The Side-Chain theory was posited by the famous Paul Ehrlich in 1897, who argued that the body’s immunological reaction to antigens was “only a repetition of the processes of normal metabolism.” Ehrlich thought that cells would digest certain antigens in the same way that they digested nutrients. After repeated assimilations, or too large of an assimilation, the cells would overcompensate and release antibodies. His theory included a number of issues that the scientific community could not solve at the time, and it took over sixty years for the model to be improved upon.

The Instruction theory states that the body uses antigens as a template, then manufactures antibodies to specifically combat the antigen that the antibody is based off of. Pauling eventually belonged to this school of thought, as did Landsteiner, Michael Heidelberger, Felix Haurowitz, and Jerome Alexander. This group was far from unified however; the only point on which adherents to this school agreed was that antigens acted as templates. How antibodies worked, and how they were produced, was still a highly contentious question.

The final theory was the Selection theory, which was in concept almost identical to Ehrlich’s Side-Chain theory, except that its explanations were based on more modern mechanisms. Instead of general metabolic processes, quantum mechanical forces were proposed to be the cause of the attraction between antigens and antibodies. This school of thought became more popular near the end of World War II and in the post-war era.

Pauling described Antibodies as “fantastically precise little weapons,” and found it fascinating that they could identify and attack invading molecules that were different from safe molecules by only a few atoms. Antibodies are made of pure protein, are remarkably similar to one another, are relatively enormous, and also attack vastly different types of molecules.

Pauling and Landsteiner were especially vexed by how antibodies could target varied molecules so precisely when they were so similar. Pauling proceeded to read Landsteiner’s book on antibodies, and began to wonder if shape affected antibodies as much as it affected regular proteins.
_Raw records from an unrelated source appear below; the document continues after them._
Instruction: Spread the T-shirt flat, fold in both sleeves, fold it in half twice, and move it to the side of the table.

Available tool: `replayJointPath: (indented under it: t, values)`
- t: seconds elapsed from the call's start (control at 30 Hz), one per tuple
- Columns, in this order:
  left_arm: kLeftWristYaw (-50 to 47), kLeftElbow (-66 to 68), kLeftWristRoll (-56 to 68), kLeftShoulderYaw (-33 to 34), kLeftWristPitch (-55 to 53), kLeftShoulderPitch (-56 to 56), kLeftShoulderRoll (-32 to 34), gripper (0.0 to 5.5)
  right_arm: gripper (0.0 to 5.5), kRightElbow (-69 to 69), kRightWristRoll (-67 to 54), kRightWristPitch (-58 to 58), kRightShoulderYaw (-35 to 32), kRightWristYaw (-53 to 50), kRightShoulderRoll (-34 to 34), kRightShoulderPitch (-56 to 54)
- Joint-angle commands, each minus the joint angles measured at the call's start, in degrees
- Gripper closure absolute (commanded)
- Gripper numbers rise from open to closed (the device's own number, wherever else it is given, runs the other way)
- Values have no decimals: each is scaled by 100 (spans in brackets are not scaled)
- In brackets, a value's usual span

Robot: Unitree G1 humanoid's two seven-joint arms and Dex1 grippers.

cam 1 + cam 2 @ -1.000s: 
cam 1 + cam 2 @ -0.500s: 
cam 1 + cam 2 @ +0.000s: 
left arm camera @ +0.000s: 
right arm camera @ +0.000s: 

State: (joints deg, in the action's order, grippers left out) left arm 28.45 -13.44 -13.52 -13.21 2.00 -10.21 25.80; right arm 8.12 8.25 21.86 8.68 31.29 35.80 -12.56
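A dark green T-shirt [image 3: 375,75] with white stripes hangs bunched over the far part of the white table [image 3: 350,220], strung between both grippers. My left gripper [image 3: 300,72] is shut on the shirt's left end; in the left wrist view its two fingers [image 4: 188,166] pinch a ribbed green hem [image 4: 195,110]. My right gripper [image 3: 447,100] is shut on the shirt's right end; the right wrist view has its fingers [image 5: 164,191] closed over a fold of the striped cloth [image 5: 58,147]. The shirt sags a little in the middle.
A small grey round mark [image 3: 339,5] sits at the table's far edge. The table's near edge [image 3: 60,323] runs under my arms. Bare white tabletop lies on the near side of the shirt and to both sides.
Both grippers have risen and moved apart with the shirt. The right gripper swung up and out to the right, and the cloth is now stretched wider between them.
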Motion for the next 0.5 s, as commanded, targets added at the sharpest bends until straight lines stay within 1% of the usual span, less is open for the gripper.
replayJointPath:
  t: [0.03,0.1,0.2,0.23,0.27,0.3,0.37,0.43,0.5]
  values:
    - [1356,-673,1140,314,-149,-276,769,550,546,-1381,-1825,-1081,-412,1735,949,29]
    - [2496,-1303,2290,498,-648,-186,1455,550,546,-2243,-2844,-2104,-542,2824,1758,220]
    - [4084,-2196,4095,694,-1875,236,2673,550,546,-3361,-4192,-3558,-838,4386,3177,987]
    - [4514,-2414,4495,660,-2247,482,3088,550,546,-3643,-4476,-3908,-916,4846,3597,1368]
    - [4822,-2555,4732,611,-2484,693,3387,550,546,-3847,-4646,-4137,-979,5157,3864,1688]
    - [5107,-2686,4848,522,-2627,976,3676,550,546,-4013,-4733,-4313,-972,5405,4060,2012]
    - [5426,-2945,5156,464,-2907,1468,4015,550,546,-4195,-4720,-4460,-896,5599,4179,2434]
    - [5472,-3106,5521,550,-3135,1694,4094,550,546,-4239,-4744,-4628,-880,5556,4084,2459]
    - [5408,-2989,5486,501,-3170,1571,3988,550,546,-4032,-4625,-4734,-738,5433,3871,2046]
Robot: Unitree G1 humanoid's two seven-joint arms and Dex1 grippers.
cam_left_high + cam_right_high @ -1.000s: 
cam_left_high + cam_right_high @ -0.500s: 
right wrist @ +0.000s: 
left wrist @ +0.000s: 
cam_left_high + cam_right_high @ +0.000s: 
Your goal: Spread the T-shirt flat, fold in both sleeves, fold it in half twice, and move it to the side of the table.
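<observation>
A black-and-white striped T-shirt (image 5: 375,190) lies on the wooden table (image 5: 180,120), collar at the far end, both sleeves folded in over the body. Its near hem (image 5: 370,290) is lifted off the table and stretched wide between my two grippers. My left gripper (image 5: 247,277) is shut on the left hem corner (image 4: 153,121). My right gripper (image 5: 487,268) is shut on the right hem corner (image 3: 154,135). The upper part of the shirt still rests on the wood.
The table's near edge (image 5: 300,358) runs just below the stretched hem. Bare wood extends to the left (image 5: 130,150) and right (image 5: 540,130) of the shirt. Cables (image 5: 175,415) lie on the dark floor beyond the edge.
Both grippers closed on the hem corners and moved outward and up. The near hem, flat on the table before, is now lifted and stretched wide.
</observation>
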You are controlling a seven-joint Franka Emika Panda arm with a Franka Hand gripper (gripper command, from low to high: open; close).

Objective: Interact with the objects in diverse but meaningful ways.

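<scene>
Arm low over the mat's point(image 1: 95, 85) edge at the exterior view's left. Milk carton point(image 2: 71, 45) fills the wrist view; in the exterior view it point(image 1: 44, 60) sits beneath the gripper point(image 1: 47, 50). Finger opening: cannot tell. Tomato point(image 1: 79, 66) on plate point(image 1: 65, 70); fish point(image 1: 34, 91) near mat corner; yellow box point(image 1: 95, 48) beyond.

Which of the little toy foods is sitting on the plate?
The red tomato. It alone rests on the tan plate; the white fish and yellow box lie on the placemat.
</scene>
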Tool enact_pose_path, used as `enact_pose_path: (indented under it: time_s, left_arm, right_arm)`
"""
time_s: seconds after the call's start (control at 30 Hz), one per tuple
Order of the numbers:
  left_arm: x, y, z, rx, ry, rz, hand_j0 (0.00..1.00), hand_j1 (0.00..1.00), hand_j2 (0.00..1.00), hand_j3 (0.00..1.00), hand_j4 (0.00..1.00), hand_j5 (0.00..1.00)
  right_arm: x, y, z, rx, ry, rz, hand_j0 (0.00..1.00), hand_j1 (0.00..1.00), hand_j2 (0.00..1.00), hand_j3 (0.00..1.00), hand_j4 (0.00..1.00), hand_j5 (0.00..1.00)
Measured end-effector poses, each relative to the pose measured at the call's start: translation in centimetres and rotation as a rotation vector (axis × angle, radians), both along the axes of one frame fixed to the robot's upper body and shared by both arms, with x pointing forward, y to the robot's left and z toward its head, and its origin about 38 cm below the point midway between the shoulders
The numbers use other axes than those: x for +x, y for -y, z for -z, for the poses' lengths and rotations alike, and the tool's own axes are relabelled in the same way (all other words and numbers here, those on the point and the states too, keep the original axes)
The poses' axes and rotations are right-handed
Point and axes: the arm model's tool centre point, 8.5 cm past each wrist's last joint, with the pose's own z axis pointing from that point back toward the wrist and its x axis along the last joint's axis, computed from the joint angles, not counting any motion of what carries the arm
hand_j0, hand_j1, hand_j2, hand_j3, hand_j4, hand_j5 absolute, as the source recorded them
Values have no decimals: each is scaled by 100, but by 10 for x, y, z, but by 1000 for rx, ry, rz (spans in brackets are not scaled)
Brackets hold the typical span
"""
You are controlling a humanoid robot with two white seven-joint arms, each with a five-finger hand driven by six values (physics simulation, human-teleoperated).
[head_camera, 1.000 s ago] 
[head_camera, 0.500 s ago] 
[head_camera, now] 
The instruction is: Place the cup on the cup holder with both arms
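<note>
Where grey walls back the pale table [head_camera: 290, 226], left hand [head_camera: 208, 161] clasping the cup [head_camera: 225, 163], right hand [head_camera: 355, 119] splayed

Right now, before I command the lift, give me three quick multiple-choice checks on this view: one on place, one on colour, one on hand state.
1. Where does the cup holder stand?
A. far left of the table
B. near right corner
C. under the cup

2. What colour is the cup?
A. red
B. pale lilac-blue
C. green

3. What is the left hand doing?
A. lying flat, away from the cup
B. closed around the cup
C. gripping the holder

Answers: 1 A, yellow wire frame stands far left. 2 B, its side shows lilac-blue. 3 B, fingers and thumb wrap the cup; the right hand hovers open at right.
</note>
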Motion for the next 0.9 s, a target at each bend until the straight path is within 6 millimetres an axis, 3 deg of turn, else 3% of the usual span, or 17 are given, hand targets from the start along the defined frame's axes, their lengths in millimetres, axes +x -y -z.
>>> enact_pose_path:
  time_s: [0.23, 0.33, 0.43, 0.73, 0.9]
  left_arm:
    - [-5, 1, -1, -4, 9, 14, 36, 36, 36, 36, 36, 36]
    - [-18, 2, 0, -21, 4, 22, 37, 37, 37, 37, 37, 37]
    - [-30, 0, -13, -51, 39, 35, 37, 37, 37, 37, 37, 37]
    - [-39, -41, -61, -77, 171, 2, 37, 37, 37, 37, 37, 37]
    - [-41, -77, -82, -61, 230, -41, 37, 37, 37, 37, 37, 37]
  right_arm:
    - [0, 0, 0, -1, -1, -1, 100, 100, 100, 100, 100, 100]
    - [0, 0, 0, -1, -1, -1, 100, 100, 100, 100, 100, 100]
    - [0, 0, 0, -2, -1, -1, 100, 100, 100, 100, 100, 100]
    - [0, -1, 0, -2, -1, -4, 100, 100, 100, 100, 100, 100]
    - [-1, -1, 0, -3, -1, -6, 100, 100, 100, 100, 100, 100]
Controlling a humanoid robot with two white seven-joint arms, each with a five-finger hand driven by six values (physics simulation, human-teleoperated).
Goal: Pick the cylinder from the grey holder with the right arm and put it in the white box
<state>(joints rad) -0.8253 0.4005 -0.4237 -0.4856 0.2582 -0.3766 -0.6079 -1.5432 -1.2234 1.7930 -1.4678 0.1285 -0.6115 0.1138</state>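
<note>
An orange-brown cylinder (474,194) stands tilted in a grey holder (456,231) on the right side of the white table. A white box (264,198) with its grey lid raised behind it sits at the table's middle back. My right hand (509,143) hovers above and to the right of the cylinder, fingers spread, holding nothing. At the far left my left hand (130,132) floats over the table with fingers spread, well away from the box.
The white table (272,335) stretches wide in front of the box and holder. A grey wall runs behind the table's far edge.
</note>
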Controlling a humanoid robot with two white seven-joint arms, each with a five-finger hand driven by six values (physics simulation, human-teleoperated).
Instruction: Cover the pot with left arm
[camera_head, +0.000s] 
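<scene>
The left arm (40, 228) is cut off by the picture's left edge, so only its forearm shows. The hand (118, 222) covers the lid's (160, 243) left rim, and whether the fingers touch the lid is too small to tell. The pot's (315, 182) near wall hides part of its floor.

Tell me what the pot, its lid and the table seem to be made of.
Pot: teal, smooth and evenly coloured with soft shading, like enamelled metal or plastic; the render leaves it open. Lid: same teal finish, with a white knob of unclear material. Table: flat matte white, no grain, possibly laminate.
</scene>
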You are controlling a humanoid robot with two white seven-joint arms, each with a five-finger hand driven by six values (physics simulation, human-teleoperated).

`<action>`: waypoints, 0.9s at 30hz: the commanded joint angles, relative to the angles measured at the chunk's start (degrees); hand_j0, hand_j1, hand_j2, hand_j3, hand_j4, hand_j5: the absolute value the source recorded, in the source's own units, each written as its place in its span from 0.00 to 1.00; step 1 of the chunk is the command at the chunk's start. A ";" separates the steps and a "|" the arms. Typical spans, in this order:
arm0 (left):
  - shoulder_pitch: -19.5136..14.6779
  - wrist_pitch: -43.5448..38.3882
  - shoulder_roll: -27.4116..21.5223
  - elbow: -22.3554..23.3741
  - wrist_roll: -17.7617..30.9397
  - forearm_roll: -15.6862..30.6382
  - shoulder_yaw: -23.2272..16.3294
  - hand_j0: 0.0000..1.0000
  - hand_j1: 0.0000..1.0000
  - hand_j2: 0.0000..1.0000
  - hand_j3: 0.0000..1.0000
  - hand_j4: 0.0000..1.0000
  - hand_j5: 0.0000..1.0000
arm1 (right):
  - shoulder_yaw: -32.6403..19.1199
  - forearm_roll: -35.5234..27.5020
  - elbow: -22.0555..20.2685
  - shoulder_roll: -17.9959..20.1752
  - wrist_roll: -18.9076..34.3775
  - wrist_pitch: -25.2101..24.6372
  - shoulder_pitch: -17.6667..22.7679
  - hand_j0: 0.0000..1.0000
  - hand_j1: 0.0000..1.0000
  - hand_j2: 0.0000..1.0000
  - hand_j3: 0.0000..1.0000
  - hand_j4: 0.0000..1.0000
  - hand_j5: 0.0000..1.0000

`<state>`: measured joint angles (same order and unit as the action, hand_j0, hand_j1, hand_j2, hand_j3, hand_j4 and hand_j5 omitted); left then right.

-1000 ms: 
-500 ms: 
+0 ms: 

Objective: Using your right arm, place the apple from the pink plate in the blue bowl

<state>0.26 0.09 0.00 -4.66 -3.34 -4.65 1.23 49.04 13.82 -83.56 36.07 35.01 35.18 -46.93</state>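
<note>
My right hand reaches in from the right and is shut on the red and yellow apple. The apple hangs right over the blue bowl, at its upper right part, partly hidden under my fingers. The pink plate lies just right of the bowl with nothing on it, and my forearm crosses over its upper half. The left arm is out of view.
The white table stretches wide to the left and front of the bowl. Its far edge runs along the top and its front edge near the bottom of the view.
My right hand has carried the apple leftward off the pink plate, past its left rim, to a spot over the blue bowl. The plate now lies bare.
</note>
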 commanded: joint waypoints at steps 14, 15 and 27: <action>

Landsteiner had arrived at a similar conclusion, and in 1939 published a note in Science suggesting that shape was what determined the effect of antibodies.

Diagram included in Pauling's article,

Diagram included in Pauling’s article, “A theory of the structure and process of formation of antibodies.” 1940.

Pauling expanded upon this idea, and in 1940 published a paper in which he hypothesized that antibodies were built as chains of non-specific proteins which collided with antigens, then compressed and shaped themselves around the antigen, “like wet clay pressed against a coin.” The paper created quite a stir, and generated a lot of support for the notion of using chemistry to solve biological questions. Unfortunately for Pauling, it later turned out that his hypothesis was deeply flawed.

Another argument developed in the 1940 paper was that antibodies are bivalent – that is, they have two sites which can bind to antigens. In addition to being bivalent, Pauling hypothesized that each of the “arms” of an antibody could latch onto different kinds of antigens. While Pauling was incorrect on the latter part – antibodies can only grab onto one type of antigen – he was correct that they are bivalent.

Pauling had gotten off to a strong and noticeable start in the field of immunology. Whether correct or incorrect, he was making progress towards a greater understanding of how the body protects itself. As the clouds of war began to reach across the Atlantic and Pacific towards the United States, Pauling’s new and growing knowledge was going to be put to the test.